I've tried to prove this in the following way, however I got stuck. Can someone tell me how to make it mathematically rigorous, using the above definitions?

$S$ is an Open Set $\implies$ $S$ does not contain any any of its boundary points. So $$\text{if} \,\, [\forall \epsilon>0, (\exists z_1\in S\,\,\ \text{and}\,\,\ \exists z_2\notin S ):(|z_1-z_0|<\epsilon \,\,\text{and} \,\,\ |z_2-z_0|<\epsilon)] \implies z_0\notin S$$ Hence taking the converse of the above we have $$\text{if}\,\, z_0\in S \implies \exists \epsilon>0, (\forall z_1\in S\,\,\ \text{or}\,\,\ \forall z_2\notin S ):|z_1-z_0|\geq \epsilon \,\,\text{or} \,\,\ |z_2-z_0|\geq \epsilon)$$

Which doesn't really tell me much. I am really not sure I've even negated it correctly or that my definition with the quantifiers is correct.

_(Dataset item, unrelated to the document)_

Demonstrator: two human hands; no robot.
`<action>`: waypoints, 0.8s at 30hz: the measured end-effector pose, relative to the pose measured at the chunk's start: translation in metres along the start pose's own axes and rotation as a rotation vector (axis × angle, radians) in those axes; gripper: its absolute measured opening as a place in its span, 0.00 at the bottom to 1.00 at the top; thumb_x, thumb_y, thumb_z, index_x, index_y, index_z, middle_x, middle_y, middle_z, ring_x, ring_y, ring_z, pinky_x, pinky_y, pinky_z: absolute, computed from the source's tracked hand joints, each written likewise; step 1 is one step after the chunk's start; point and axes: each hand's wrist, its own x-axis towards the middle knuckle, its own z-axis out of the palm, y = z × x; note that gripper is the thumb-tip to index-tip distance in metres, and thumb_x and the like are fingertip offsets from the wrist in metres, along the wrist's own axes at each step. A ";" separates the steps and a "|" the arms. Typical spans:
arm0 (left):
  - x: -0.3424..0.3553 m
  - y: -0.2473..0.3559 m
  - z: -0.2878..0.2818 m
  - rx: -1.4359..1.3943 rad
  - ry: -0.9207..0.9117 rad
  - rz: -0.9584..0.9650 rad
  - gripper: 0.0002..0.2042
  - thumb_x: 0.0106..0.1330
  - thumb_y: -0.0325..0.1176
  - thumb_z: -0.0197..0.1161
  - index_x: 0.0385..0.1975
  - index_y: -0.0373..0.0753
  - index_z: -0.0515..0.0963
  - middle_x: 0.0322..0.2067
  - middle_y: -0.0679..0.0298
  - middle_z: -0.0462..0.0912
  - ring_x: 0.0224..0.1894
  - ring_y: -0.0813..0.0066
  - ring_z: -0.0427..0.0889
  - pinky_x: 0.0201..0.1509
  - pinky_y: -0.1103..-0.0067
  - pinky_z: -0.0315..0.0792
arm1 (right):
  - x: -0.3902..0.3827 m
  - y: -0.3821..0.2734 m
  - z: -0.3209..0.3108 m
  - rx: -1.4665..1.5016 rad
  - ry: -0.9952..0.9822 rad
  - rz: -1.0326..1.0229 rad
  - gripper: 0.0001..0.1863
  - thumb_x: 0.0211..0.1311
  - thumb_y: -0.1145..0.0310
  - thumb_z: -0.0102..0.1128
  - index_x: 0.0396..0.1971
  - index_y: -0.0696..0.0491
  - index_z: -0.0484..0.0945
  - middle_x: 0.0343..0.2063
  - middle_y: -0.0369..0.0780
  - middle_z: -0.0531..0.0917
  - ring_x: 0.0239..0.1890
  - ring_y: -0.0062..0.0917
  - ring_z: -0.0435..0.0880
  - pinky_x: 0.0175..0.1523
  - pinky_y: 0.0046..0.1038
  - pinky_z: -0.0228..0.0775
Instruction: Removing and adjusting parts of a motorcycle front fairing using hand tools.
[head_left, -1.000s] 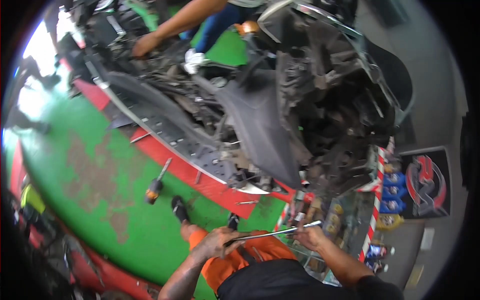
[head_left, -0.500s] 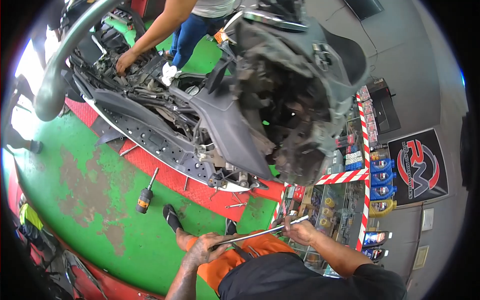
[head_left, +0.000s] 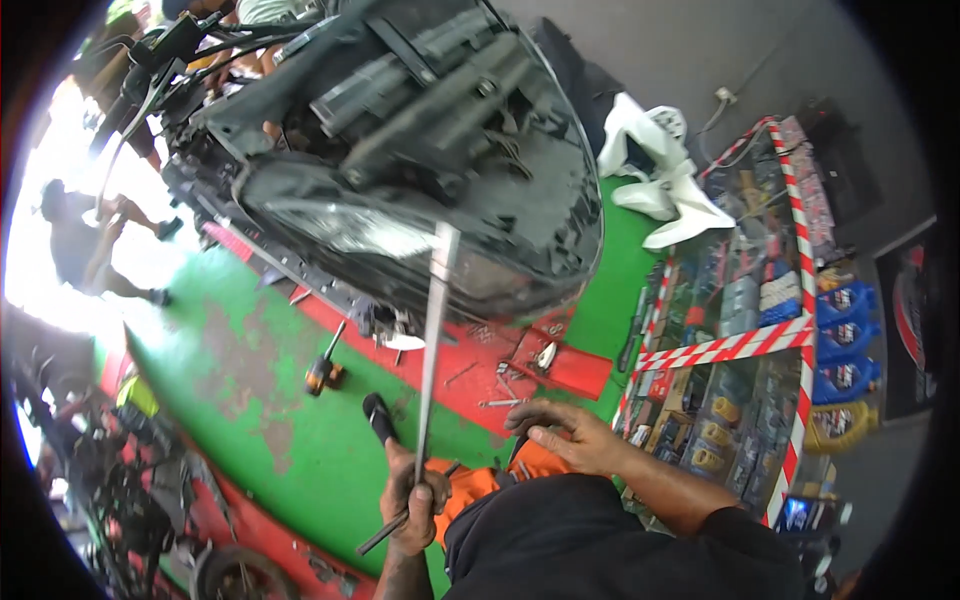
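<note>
My left hand (head_left: 412,505) is closed around a long, flat-looking metal bar (head_left: 432,340), which rises away from me. A short dark rod end (head_left: 380,536) sticks out below the fist; whether it belongs to the bar, I cannot tell. In front of the bar's far end is the partly stripped scooter (head_left: 500,230), with its headlight (head_left: 350,228) and dark inner front bodywork showing. Over my orange shorts, my right hand (head_left: 570,436) is off the bar, fingers loosely bent and thumb apart, with nothing visible in it.
A cordless power tool (head_left: 324,374) with a long shaft lies on the green floor. Small tools (head_left: 500,385) lie on the red platform (head_left: 455,395). White body panels (head_left: 660,175) are beyond a taped glass counter (head_left: 720,350). People are at far left; motorcycle parts (head_left: 130,500) at near left.
My right hand has let go of the bar, which the left hand has swung from crosswise to pointing away. My view has shifted toward the scooter's front, revealing the headlight and white panels.
</note>
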 end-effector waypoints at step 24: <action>0.064 0.054 0.240 1.126 0.378 0.149 0.20 0.59 0.15 0.52 0.50 0.39 0.74 0.37 0.51 0.74 0.37 0.53 0.80 0.38 0.66 0.78 | -0.055 -0.044 -0.124 -0.241 -0.215 -0.062 0.12 0.70 0.70 0.53 0.49 0.55 0.78 0.43 0.37 0.82 0.47 0.20 0.80 0.52 0.24 0.72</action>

  • $\begingroup$ This are the exact words in the book "A point $z_0$ is said to be an interior point of a set $S$ whenever there is some neighborhood of $z_0$ that contains only points of $S$". Is it different from what I wrote? Or is it different from what you wrote? They look pretty similar to me, please tell me if there's some gap between them $\endgroup$ – Euler_Salter Dec 3 '16 at 18:48
  • $\begingroup$ Forgive me, I misunderstood you definition. However it is a bit confusing because it seems that you are referring to a specific point $z$. Specifically, if I say that $A$ contains only $z\in S$ what I immediately think is that $A=\{z\}$, whatever $z$ is, while you only meant $A\subseteq S$. $\endgroup$ – Caligula Dec 3 '16 at 18:54
  • $\begingroup$ I removed the "logic" tag - that's for questions within the specific field of mathematical logic. $\endgroup$ – Noah Schweber Dec 3 '16 at 19:00

Using your definitions (of which some are not very well stated), we can proceed this way.

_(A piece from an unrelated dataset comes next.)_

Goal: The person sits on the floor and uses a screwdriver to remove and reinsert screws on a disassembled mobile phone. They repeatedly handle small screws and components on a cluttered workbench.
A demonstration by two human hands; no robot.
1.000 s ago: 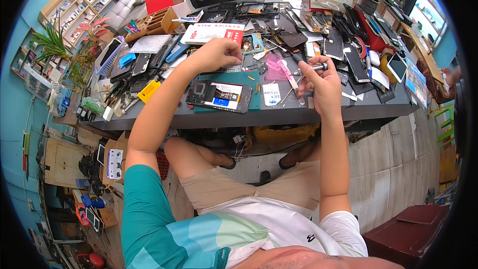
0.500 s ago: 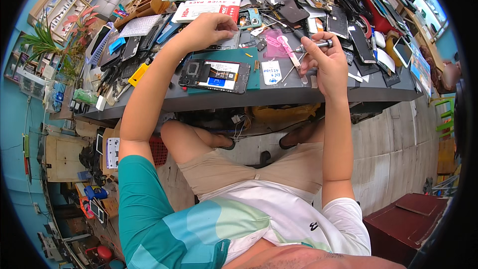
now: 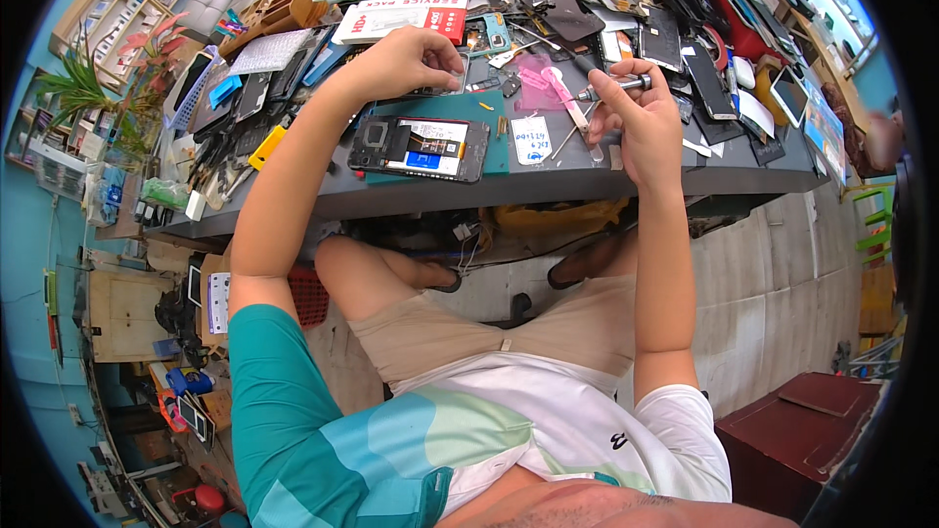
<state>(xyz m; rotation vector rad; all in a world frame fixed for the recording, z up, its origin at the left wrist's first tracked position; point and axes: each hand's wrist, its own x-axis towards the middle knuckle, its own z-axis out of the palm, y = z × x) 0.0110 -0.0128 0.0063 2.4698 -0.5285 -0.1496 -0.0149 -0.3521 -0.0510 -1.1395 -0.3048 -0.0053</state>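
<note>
At the centre we place the black phone (image 3: 419, 149), its inner parts exposed, lying flat on the teal mat (image 3: 499, 149) near the front edge of the grey desk (image 3: 558, 186). Its long axis runs crosswise to the person, left to right, the right end dipping slightly toward the body; a blue patch (image 3: 423, 161) marks its middle. From here we read the key relation: the left hand (image 3: 409, 61) is the nearer, just past the phone's far side, so that from it the phone lies toward the body. The right hand (image 3: 641, 122) stands well apart, off the right end; from it the phone lies leftward and a little nearer the body. The left thumb and fingers curl toward each other above a flat piece (image 3: 454, 87); whether they pinch anything, we cannot tell. The right hand grips a silver screwdriver (image 3: 632, 84) between thumb and fingers, its slim end aimed left toward a pink sheet (image 3: 534, 80). Between phone and right hand we note a white paper label (image 3: 531, 140), beside the mat. Farther out, beyond the left hand, we see a white-and-red box (image 3: 430, 24).
</note>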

You want to prove that each point $z$ of an open set $S$ is an interior point. Now, since $S$ is open, $z$ can't be a boundary point, so negating the definition of boundary point, it follows that there exists a neighborhood $U$ of $z$ such that two things can happen:

  • or $U$ contains only point of $S$;

  • or $U$ contains only point outside $S$.

Since $U$ intersect $S$ at least in $z$, the latter is impossible, so you have proved that $U\subseteq S$. This means that $z$ is interior in $S$.

Following the comment, I'll try to rephrase the proof in more logically strict terms - but note that using words instead of quantifiers is not something to despise, as it increases greatly the clearity of proofs.

The fact $S$ is open means that

$\forall\,z\in S, z\notin \partial S$

where $\partial S$ is the boundary. Now, $z\in \partial S$ if and only if

$\forall \,U\in\mathscr{U}_z,\,U\cap S\neq \varnothing \text{ and } U\cap (S^c)\neq \varnothing$

where $(-)^c$ is the complement and $\mathscr{U}_z$ denotes the set of all open neighborhoods for $z$ (it has the structure of a filter if you know what it means). Hence, negating the latter will imply that

$\exists \,U\in \mathscr{U}_z$ such that $U\cap S = \varnothing$ or $U\cap (S^c)=\varnothing$

Then you conclude as before: the only possible conclusion is that $U\cap (S^c)=\varnothing$ and that is equivalent to $U\subseteq S$.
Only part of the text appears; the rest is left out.